Collection entries
--------------------

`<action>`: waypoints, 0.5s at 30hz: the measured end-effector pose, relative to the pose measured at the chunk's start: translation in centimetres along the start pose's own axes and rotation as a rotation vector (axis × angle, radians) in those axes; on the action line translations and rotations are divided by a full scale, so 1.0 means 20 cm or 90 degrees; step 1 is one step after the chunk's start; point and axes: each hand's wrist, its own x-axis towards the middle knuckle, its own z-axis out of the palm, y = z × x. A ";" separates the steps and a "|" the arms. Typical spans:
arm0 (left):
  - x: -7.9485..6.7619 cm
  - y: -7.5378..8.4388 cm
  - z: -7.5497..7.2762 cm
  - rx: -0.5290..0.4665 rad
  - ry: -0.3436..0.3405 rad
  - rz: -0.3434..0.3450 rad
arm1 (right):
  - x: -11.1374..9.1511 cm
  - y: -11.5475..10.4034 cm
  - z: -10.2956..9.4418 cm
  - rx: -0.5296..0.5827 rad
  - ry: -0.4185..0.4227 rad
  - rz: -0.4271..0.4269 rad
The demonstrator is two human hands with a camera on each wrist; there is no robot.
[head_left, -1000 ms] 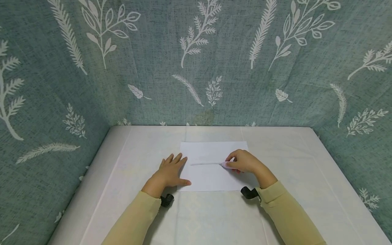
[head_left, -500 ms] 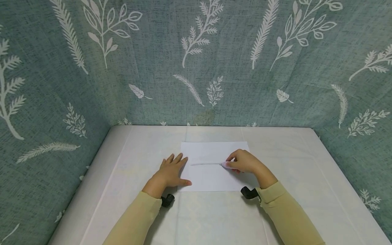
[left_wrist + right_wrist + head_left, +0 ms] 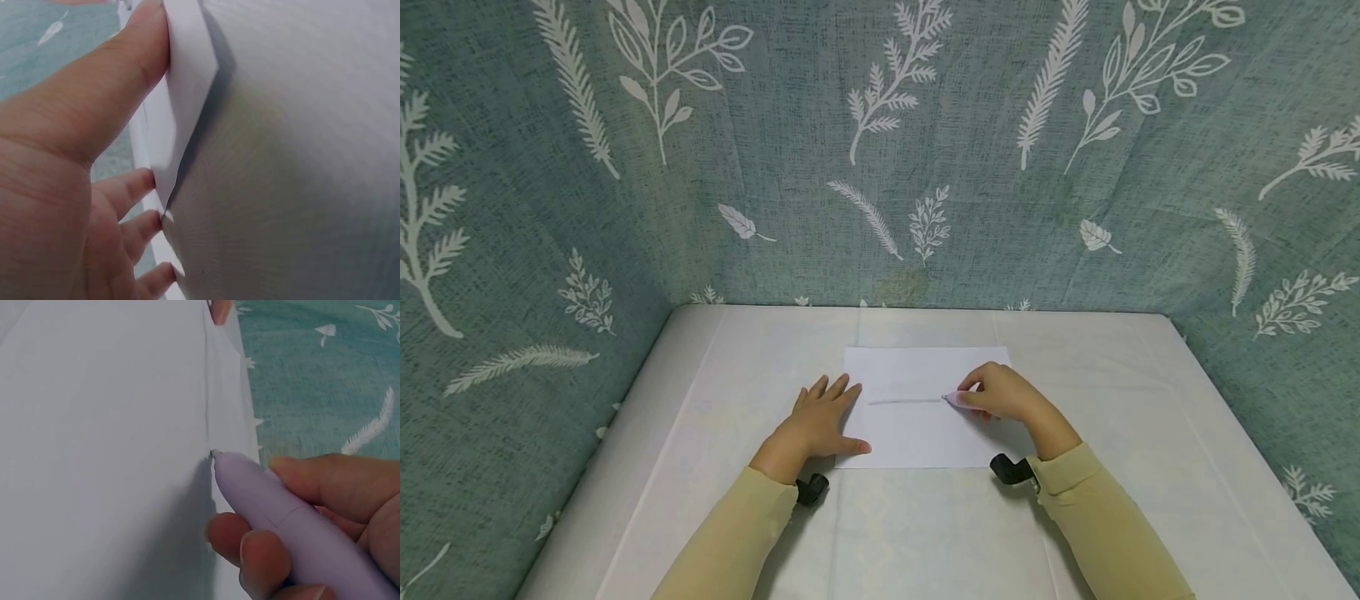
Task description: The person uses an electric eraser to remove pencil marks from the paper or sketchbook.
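Observation:
A sheet of white paper (image 3: pixel 917 437) lies on the table, with one straight grey line (image 3: pixel 902 402) running across its middle. My left hand (image 3: pixel 815 425) rests spread over the paper's left edge. In the left wrist view its thumb (image 3: pixel 94 94) presses on the sheet, near a corner that stands slightly off the cloth. My right hand (image 3: pixel 1003 396) pinches a thick lavender pen (image 3: pixel 275 506) between thumb and fingers. The pen's thin metal tip (image 3: pixel 215 454) is at the right end of the line, at or just over the paper; I cannot tell which.
A white cloth covers the table (image 3: pixel 1097 400). Blue-green fabric (image 3: pixel 790 167) with white leaf prints rises behind it and at both sides. Black wrist cameras (image 3: pixel 1011 469) sit at both cuffs, close above the table.
The pen tip has shifted very slightly up and away, near the line's right end. My left hand keeps its place on the paper. The head view has drifted a little.

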 end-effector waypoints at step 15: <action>0.00 0.00 0.00 0.008 -0.001 -0.005 | 0.00 -0.01 0.01 0.000 -0.012 -0.003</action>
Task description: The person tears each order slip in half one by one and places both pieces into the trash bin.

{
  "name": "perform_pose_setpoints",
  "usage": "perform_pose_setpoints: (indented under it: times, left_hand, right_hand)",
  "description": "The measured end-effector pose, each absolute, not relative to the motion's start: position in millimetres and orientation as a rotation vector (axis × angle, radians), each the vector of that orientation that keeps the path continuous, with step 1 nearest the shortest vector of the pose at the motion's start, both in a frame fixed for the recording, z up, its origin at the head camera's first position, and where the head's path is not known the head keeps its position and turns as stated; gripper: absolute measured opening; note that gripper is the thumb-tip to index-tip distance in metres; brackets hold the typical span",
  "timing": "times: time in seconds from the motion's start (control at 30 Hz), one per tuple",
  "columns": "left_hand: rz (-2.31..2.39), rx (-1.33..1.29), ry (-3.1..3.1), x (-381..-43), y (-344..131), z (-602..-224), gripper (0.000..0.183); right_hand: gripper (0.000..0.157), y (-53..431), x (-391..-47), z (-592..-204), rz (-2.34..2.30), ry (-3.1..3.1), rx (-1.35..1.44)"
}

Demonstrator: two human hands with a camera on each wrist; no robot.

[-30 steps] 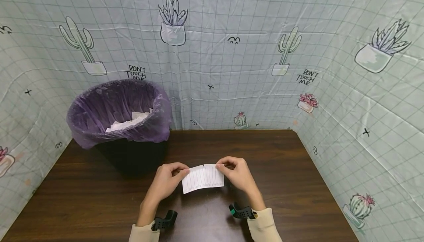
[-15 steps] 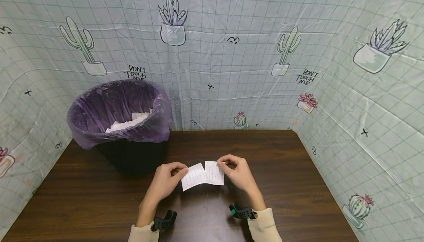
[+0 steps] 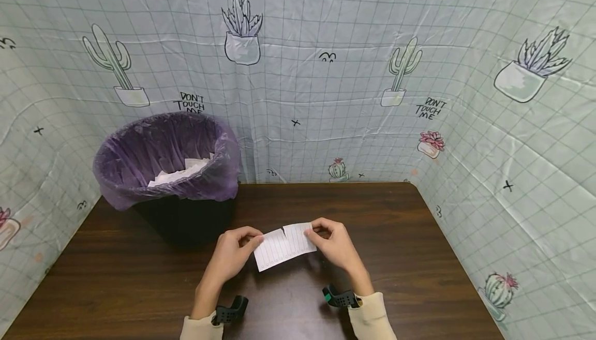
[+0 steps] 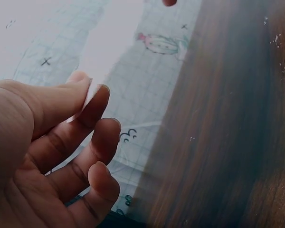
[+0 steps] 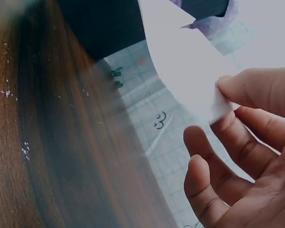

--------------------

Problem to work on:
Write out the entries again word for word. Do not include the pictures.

Exercise result:
`<action>`: waypoints, 0.5s at 30hz: the measured end-effector pose, relative to the pose measured at the chunk's start: translation in centimetres along the start pose's own axes and rotation as a rotation vector (axis × angle, radians) in those axes; on the action line translations and rotations are divided by a full scale, so 1.0 means 20 cm or 90 degrees; step 1 is one step after the chunk's start; point and axes: each hand's wrist, its own x-axis towards the middle knuckle, its own z-axis out of the palm, y = z × x. A ";" separates the steps and a "|" the arms. Typical spans:
arm0 (left):
  - x: -7.9485..6.7619 cm
  - y: -7.5378..8.4388 cm
  - z: -7.5497..7.2762 cm
  - rx: -0.5290..0.4665 rad
  - ry: -0.3436..0.3405 rad
  - rz: -0.3434..0.3450 rad
arm1 (right):
  - x: -11.1374..9.1511 cm
  - y: -11.5475..10.4034 cm
  - z: -10.2956..9.4418 cm
  - rx: -0.5296..0.5827 rad
  - ry: -0.4185..0.4227 rad
  - rz: -0.4271..0.4269 rad
The demonstrator is two human hands with a camera on each wrist; there is no robot.
[head_left, -1000 ms] 
[head_left, -500 ms] 
[left_wrist + right_wrist + head_left, +0 ms] 
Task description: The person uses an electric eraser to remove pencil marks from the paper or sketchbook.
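Observation:
A sheet of white paper (image 3: pixel 917 437) lies on the table, with one straight grey line (image 3: pixel 902 402) running across its middle. My left hand (image 3: pixel 815 425) rests spread over the paper's left edge. In the left wrist view its thumb (image 3: pixel 94 94) presses on the sheet, near a corner that stands slightly off the cloth. My right hand (image 3: pixel 1003 396) pinches a thick lavender pen (image 3: pixel 275 506) between thumb and fingers. The pen's thin metal tip (image 3: pixel 215 454) is at the right end of the line, at or just over the paper; I cannot tell which.
A white cloth covers the table (image 3: pixel 1097 400). Blue-green fabric (image 3: pixel 790 167) with white leaf prints rises behind it and at both sides. Black wrist cameras (image 3: pixel 1011 469) sit at both cuffs, close above the table.
The pen tip has shifted very slightly up and away, near the line's right end. My left hand keeps its place on the paper. The head view has drifted a little.
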
 end-effector waypoints at step 15: <action>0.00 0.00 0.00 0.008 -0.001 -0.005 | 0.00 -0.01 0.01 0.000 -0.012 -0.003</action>
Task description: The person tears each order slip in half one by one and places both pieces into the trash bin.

{
  "name": "perform_pose_setpoints",
  "usage": "perform_pose_setpoints: (indented under it: times, left_hand, right_hand)",
  "description": "The measured end-effector pose, each absolute, not relative to the motion's start: position in millimetres and orientation as a rotation vector (axis × angle, radians), each the vector of that orientation that keeps the path continuous, with step 1 nearest the shortest vector of the pose at the motion's start, both in a frame fixed for the recording, z up, its origin at the head camera's first position, and where the head's path is not known the head keeps its position and turns as stated; gripper: absolute measured opening; note that gripper is the thumb-tip to index-tip distance in metres; brackets hold the typical span",
  "timing": "times: time in seconds from the motion's start (control at 30 Hz), one per tuple",
  "columns": "left_hand: rz (-2.31..2.39), rx (-1.33..1.29), ry (-3.1..3.1), x (-381..-43), y (-344..131), z (-602..-224), gripper (0.000..0.183); right_hand: gripper (0.000..0.157), y (-53..431), x (-391..-47), z (-592..-204), rz (-2.34..2.30), ry (-3.1..3.1), rx (-1.35..1.44)"
}

Demonstrator: two human hands with a camera on each wrist; no robot.

[-30 steps] 
[-15 steps] 
[+0 steps] 
[+0 steps] 
[+0 steps] 

Nothing else goes with this output.